Restate the entries below exactly, and keep all images out of the answer.

(Records from a data collection)
|---|
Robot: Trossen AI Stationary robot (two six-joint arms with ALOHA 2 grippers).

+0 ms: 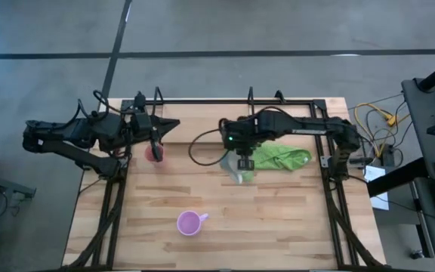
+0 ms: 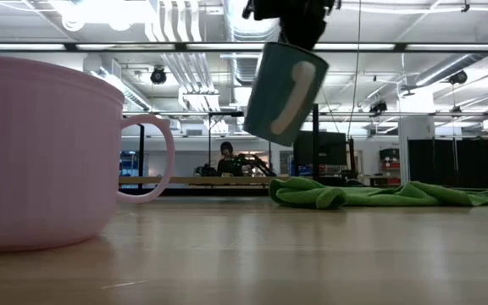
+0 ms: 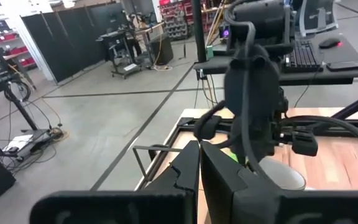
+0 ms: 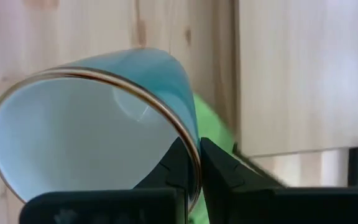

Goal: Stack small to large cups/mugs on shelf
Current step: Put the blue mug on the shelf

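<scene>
My right gripper [image 1: 242, 163] is shut on the grey-white mug [image 2: 285, 91], blue-grey outside with a white handle, and holds it in the air above the table's middle, beside the green cloth. My left gripper [image 1: 171, 124] is shut and empty at the far left, just above and beyond the red-pink cup [image 1: 155, 154], which stands on the tabletop. The lilac-purple mug [image 1: 190, 223] stands upright near the front edge, and it fills the left of the low view [image 2: 41, 152]. The shelf's black rods with upright loops [image 1: 202, 100] run along the far edge. My right gripper pinches the mug's wall at the rim [image 4: 188, 140], one finger inside the mug and one outside. The fingers come from above, pointing down. The mug hangs below them, lifted clear of the table and tilted, with its handle [image 2: 298, 93] toward the near side.
A crumpled green cloth [image 1: 282, 159] lies on the table right of the held mug, and it also shows in the low view [image 2: 379, 195]. Black frame rods [image 1: 337, 204] run along the table's left and right sides. Bare wood lies between the lilac mug and the cloth.
</scene>
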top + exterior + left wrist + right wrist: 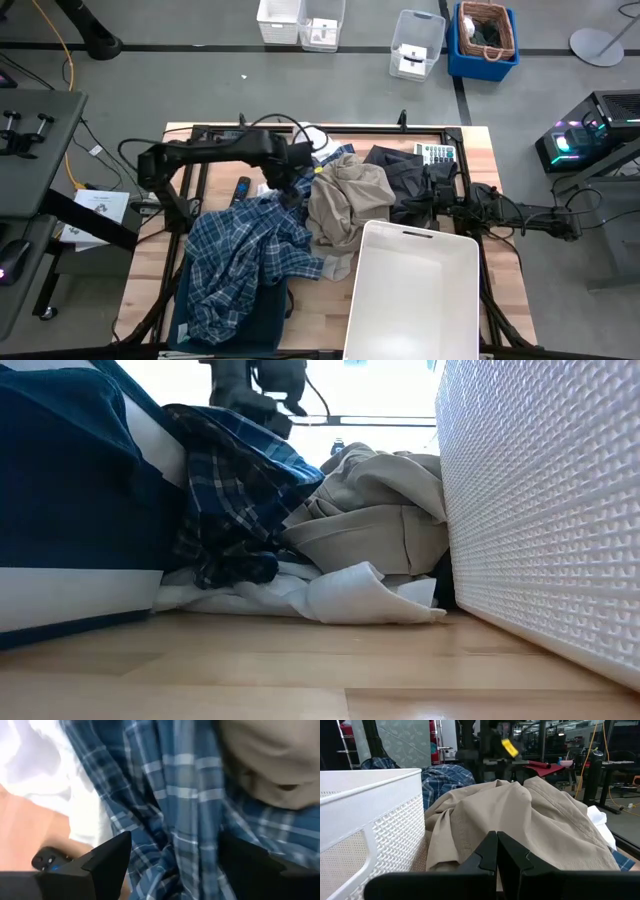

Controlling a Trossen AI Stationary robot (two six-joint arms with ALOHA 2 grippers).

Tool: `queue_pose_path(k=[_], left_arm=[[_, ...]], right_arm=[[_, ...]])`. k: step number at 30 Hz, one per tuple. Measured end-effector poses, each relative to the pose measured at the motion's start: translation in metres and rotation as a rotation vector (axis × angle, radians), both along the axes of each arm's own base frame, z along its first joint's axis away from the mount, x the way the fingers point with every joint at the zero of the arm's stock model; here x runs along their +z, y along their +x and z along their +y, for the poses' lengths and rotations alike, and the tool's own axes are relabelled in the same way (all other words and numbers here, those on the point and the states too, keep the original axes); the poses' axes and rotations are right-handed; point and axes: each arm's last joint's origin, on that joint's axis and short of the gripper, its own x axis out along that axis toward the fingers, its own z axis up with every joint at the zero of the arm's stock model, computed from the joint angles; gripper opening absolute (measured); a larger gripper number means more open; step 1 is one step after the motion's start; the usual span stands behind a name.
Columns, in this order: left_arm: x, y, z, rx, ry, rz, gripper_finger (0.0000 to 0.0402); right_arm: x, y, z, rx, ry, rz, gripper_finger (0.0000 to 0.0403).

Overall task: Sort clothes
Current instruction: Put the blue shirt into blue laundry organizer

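Note:
The blue-and-white plaid shirt (245, 250) lies draped over the navy bin (258, 325) and onto the table. The beige piece (345, 200) is heaped beside it, partly on the white piece (330, 595), which also shows at the far side (318, 138). The dark piece (400, 175) lies right of the beige one. My left gripper (292, 180) is open over the plaid shirt's far end, with a ridge of plaid (180, 820) between its fingers. My right gripper (496, 851) is shut and low by the dark piece, facing the beige piece (520, 820). My left gripper comes at the plaid shirt from above, its open fingers (112, 857) on either side of a ridge of the cloth (175, 865). I cannot tell whether they touch it.
The rigid white bin (415, 290) fills the near right of the table and stands close against the clothes heap. A black remote (240, 188) and a calculator (435, 153) lie on the table. Small bins and a basket stand on the floor beyond the far edge.

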Motion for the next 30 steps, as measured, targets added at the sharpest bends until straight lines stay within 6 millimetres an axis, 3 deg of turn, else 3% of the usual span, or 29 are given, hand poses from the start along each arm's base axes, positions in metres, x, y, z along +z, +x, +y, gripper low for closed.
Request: queue_pose_path(k=[9, 21, 25, 30], left_arm=[[-0.037, 0.021, 0.002, 0.01, -0.108, 0.055, 0.0294], [-0.107, 0.046, -0.009, -0.055, -0.167, 0.224, 0.0294], [-0.11, 0.048, -0.016, -0.112, -0.009, 0.267, 0.0294], [-0.093, 0.045, -0.022, -0.11, 0.193, 0.256, 0.0277]], right_arm=[[0.0, 0.0, 0.0, 0.0, 0.0, 0.0, 0.0], [0.0, 0.0, 0.0, 0.0, 0.0, 0.0, 0.0], [0.0, 0.0, 0.0, 0.0, 0.0, 0.0, 0.0], [0.0, 0.0, 0.0, 0.0, 0.0, 0.0, 0.0]])
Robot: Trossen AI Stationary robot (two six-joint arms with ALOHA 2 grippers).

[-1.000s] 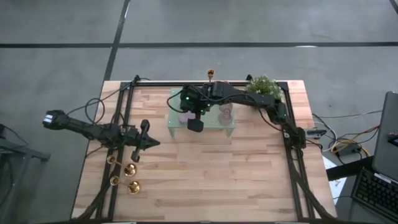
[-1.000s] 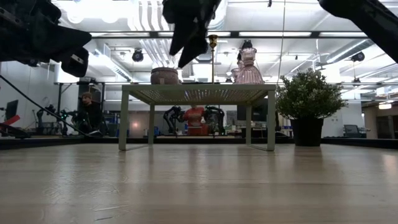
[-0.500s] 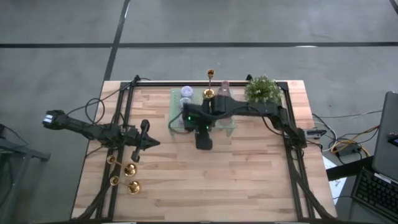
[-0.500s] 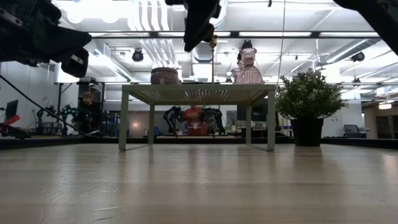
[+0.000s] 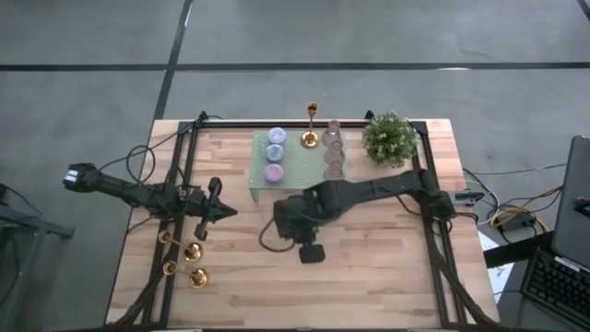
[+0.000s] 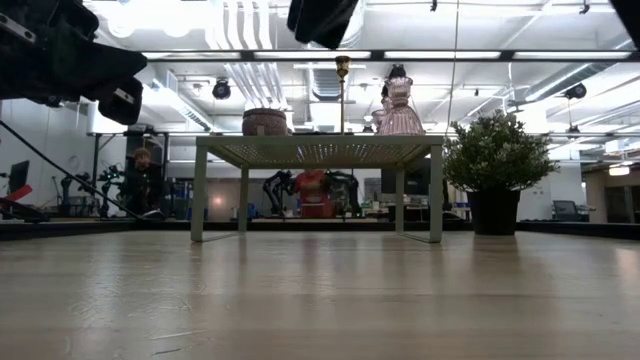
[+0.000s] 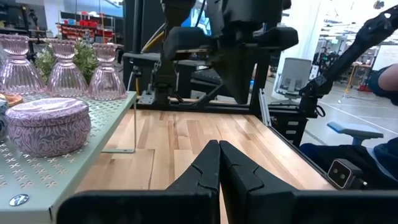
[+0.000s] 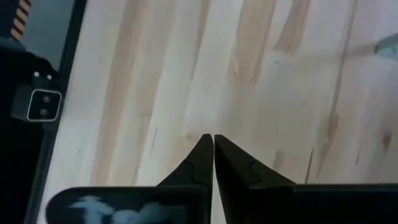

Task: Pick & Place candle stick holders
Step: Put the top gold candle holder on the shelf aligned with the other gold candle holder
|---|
_Solution for this task_:
Robot: Trossen AI Stationary robot (two six-joint arms with ALOHA 2 grippers).

+0 ms: 
+0 ms: 
+0 ms: 
+0 ms: 

Goal: Stack small to large cups/mugs on shelf
Current step: Put the blue mug on the shelf

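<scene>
My right gripper [image 1: 242, 163] is shut on the grey-white mug [image 2: 285, 91], blue-grey outside with a white handle, and holds it in the air above the table's middle, beside the green cloth. My left gripper [image 1: 171, 124] is shut and empty at the far left, just above and beyond the red-pink cup [image 1: 155, 154], which stands on the tabletop. The lilac-purple mug [image 1: 190, 223] stands upright near the front edge, and it fills the left of the low view [image 2: 41, 152]. The shelf's black rods with upright loops [image 1: 202, 100] run along the far edge. My right gripper pinches the mug's wall at the rim [image 4: 188, 140], one finger inside the mug and one outside. The fingers come from above, pointing down. The mug hangs below them, lifted clear of the table and tilted, with its handle [image 2: 298, 93] toward the near side.
A crumpled green cloth [image 1: 282, 159] lies on the table right of the held mug, and it also shows in the low view [image 2: 379, 195]. Black frame rods [image 1: 337, 204] run along the table's left and right sides. Bare wood lies between the lilac mug and the cloth.
</scene>
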top + exterior + left wrist + right wrist: 

Controlling a Trossen AI Stationary robot (two six-joint arms with ALOHA 2 grippers).

Tool: `queue_pose_path(k=[_], left_arm=[[_, ...]], right_arm=[[_, ...]])`. k: step number at 30 Hz, one per tuple. Measured end-effector poses, each relative to the pose measured at the motion's start: translation in metres and rotation as a rotation vector (axis × angle, radians), both along the axes of each arm's own base frame, z along its first joint's axis away from the mount, x the way the fingers point with every joint at the zero of the arm's stock model; here x runs along their +z, y along their +x and z along their +y, for the poses' lengths and rotations alike, and the tool's own axes are relabelled in the same way (all other words and numbers here, those on the point and the states too, keep the original axes); the poses' axes and rotations are right-handed; point and axes: each arm's last joint's origin, on that joint's axis and short of the gripper, its own x axis out along that axis toward the fingers, its own z axis up with every joint at the zero of the arm's stock model, computed from the joint angles; gripper opening absolute (measured); a larger gripper number means more open; step 1 is one step after the motion's start; the usual span stands behind a name.
Columns, in this order: left_arm: x, y, z, rx, ry, rz, gripper_finger (0.0000 to 0.0402); right_arm: x, y, z, rx, ry, rz, gripper_finger (0.0000 to 0.0403).

Overall task: Sort clothes
Current instruction: Put the blue shirt into blue laundry organizer

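Note:
The blue-and-white plaid shirt (245, 250) lies draped over the navy bin (258, 325) and onto the table. The beige piece (345, 200) is heaped beside it, partly on the white piece (330, 595), which also shows at the far side (318, 138). The dark piece (400, 175) lies right of the beige one. My left gripper (292, 180) is open over the plaid shirt's far end, with a ridge of plaid (180, 820) between its fingers. My right gripper (496, 851) is shut and low by the dark piece, facing the beige piece (520, 820). My left gripper comes at the plaid shirt from above, its open fingers (112, 857) on either side of a ridge of the cloth (175, 865). I cannot tell whether they touch it.
The rigid white bin (415, 290) fills the near right of the table and stands close against the clothes heap. A black remote (240, 188) and a calculator (435, 153) lie on the table. Small bins and a basket stand on the floor beyond the far edge.
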
Motion for the next 30 steps, as measured, targets added at the sharpest bends until straight lines stay within 6 millimetres an axis, 3 deg of turn, else 3% of the usual span, or 29 are given, hand poses from the start along each arm's base axes, positions in metres, x, y, z along +z, +x, +y, gripper low for closed.
Request: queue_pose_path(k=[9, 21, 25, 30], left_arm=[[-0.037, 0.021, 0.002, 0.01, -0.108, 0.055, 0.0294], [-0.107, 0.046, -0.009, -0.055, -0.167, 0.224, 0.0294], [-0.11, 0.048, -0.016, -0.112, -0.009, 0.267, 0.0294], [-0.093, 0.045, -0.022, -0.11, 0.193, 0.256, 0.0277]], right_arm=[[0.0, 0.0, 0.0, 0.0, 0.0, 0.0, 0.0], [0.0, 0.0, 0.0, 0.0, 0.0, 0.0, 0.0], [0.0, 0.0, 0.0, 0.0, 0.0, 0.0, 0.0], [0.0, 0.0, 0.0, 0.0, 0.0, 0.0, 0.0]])
Robot: Trossen AI Stationary robot (two six-joint arms with ALOHA 2 grippers).

[-1.000s] 
[-1.000s] 
[-0.500s] 
[-0.500s] 
[+0.000s] 
[+0.000s] 
[+0.000s] 
[+0.000s] 

Task: Pick & Place candle stick holders
Step: Put the top gold candle holder on the shelf aligned with the other gold candle holder

The exercise asks for nothing more.